Bakounine jouait sans avoir toutes les cartes, mais Marx non plus

Marx vu par un anarchiste • Quelle vision un anarchiste a-t-il de Marx et de son héritage? Nous avons posé la question à Aristides Pedraza, militant au syndicat SUD.

Par Aristides Pedraza

Il existe entre l’œuvre marxienne et les courants qui se réclament du syndicalisme révolutionnaire ou du communisme libertaire, bien plus de passerelles qu’il n’y paraît. Elles permettent une circulation permanente d’un territoire à l’autre. Cette circulation n’exige aucun projet particulier de «marxisme libertaire» par greffe d’un peu d’anarchisme sur une gauche étatiste. Il ne s’agit pas d’apporter un peu d’âme à la politique de délégation et à sa centralité étatiste mais bien de construire une politique de libération.

Pour ce faire, la première tâche est de libérer le Marx de l’auto-activité. Bakounine polémiquait contre Marx et ses amis non pas seulement sur la construction théorique mais sur le processus de travail politique proprement dit. Bakounine et beaucoup de libertaires après lui partagent avec la construction marxienne la conviction qu’il y a une hypothèse communiste à explorer, qu’il y a une possibilité révolutionnaire et qu’il importe de faire bouger les lignes en ce sens.

De Marx, Bakounine a repris la critique de l’économie, l’idée que seul le travail est créateur de richesse. Peu importe que Marx ait utilisé pour ce faire des matériaux produits par d’autres que lui, peu importe qu’il se soit approprié, notamment chez Proudhon, des dispositifs théoriques essentiels. Ce qui est essentiel c’est le seuil historique qu’il permet à l’hypothèse communiste de franchir. Bakounine le dit très clairement quand il parle du Capital: «Aucun ouvrage ne renferme une analyse… aussi impitoyablement démasquante de la formation du capital bourgeois et de l’exploitation systématique et cruelle que ce capital continue d’exercer sur le prolétariat.»

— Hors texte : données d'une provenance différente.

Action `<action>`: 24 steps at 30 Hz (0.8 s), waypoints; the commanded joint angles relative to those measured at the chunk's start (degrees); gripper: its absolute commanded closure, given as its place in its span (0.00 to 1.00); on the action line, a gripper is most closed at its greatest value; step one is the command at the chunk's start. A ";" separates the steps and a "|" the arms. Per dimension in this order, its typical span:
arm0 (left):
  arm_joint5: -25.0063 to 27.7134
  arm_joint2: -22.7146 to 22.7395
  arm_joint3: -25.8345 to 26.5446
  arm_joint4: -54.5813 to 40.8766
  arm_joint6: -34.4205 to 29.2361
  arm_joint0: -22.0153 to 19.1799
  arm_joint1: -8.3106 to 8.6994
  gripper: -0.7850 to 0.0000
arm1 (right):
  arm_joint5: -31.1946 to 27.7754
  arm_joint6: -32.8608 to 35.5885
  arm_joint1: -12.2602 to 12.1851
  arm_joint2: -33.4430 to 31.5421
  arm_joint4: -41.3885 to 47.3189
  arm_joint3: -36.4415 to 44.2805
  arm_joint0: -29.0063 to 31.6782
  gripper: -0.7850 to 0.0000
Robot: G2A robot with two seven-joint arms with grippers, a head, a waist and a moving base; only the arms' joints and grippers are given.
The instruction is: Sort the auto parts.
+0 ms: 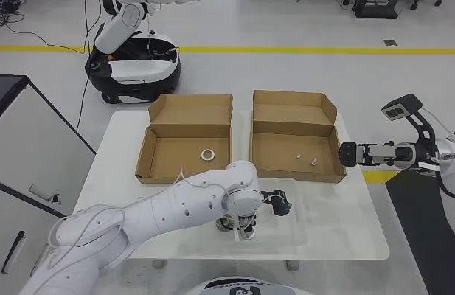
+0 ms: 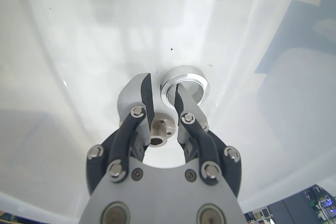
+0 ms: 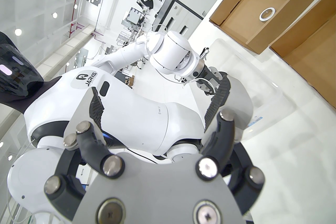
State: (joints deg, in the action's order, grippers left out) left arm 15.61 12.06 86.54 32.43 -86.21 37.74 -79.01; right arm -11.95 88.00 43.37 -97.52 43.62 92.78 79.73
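From above, the wrist covers most of the left hand (image 1: 242, 230), pointed down at the bench (image 1: 338, 221); the right hand (image 1: 348, 153) hangs level at the bench's edge. At the left wrist, the hand is released, one finger (image 2: 180, 103) inside a metal ring (image 2: 190, 75), the other outside; a hub (image 2: 157, 129) lies half hidden toward its palm. At the right wrist, that hand gapes empty.

Legible print: none that I can read off. One small label (image 3: 255, 120) with bluish characters is stuck on the wall of the clear tray (image 3: 275, 86) on the table. The characters are too small to make out from my right wrist view. Floor marking: a plain yellow stripe (image 1: 301, 50) runs across the floor behind the table.
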 commanded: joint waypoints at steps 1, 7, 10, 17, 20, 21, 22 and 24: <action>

Le patrimoine commun de l’émancipation
Les éléments structurels mis à jour ou rassemblés par Marx, ses principes d’analyse, sont un patrimoine commun du mouvement d’émancipation tout en rappelant que comme lui, nous ne sommes pas marxistes. Mais ce travail ne fonde pas à lui tout seul une politique. Et c’est bien là qu’il se heurte à Bakounine. Sur la tension entre nécessité et liberté dans les processus historiques. Sur la construction de l’autonomie populaire, sur l’indispensable lutte sociale et politique «à distance» de l’Etat, sur la conception de la matérialité même de l’appareil étatique, sur son autonomie relative par rapport aux classes dominantes, sur le danger bureaucratique, donc sur les tâches révolutionnaires face à l’Etat et sur le caractère de pouvoir séparé de tout Etat quel qu’il soit.

Marx, nous le savons, a reconnu l’importance de la création que supposait la Commune de Paris, Bakounine aussi. Mais le processus de travail politique effectivement développé par Marx pousse à interroger ses propositions centrales de dictature du prolétariat et de dépérissement de l’Etat. Tout comme nous sentons bien qu’il faut repousser avec détermination une conception déterministe et formée de l’histoire pour pouvoir lutter. Certes Bakounine n’a lui-même pas donné de réponse générale, avec une cohésion solide, à ces questions, mais sa force d’interpellation et d’interrogation, la grande tension critique qu’il impose, ont ouvert la voie à une exigence révolutionnaire prenant en charge la démocratie de base, le refus du pouvoir séparé et la proposition de l’autogestion socialiste. Ce n’est pas peu de chose.